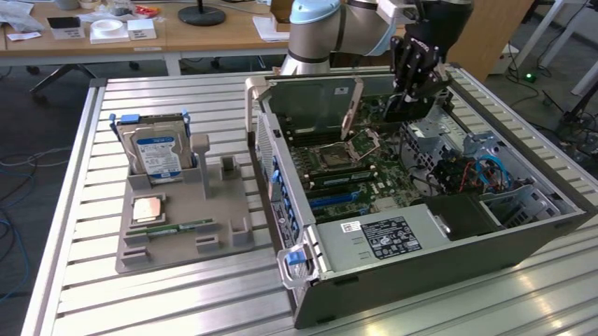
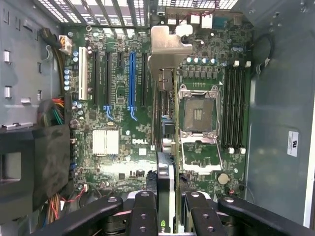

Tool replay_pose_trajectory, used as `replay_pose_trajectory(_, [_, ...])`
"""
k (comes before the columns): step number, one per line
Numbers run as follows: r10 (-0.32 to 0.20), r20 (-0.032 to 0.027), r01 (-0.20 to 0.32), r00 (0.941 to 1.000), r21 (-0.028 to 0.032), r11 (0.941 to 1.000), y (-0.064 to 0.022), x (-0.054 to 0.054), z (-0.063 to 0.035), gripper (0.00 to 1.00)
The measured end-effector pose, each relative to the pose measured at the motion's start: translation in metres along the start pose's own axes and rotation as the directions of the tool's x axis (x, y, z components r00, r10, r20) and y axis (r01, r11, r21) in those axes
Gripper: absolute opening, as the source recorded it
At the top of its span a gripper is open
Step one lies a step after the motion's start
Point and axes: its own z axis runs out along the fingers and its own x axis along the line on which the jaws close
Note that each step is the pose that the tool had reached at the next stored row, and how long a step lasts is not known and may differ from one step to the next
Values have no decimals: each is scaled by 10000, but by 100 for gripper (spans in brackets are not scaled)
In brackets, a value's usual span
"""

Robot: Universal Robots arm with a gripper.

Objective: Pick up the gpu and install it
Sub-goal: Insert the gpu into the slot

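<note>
Leftmost, a silver hard drive (image 1: 157,155) with a blue-white label stands in a grey moulded tray (image 1: 176,243). Rightward, inside the open metal case (image 1: 430,269), the black gripper (image 1: 409,94) clamps the thin gpu (image 2: 165,172), silver bracket forward, edge-on above the green motherboard (image 2: 118,147) printed DELL.
</note>
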Motion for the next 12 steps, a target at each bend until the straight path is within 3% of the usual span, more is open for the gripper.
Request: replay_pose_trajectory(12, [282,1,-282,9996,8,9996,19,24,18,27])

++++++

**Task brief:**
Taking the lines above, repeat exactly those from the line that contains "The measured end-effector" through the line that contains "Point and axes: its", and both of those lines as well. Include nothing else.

**Exercise solution:**
The measured end-effector pose, each relative to the pose measured at the motion's start: translation in metres along the start pose's own axes and rotation as the directions of the tool's x axis (x, y, z components r00, r10, r20) and y axis (r01, r11, r21) in those axes
Gripper: absolute opening, as the source recorded it
At the top of its span a gripper is open
Step one lies a step after the motion's start
Point and axes: its own z axis runs out along the fingers and its own x axis along the line on which the jaws close

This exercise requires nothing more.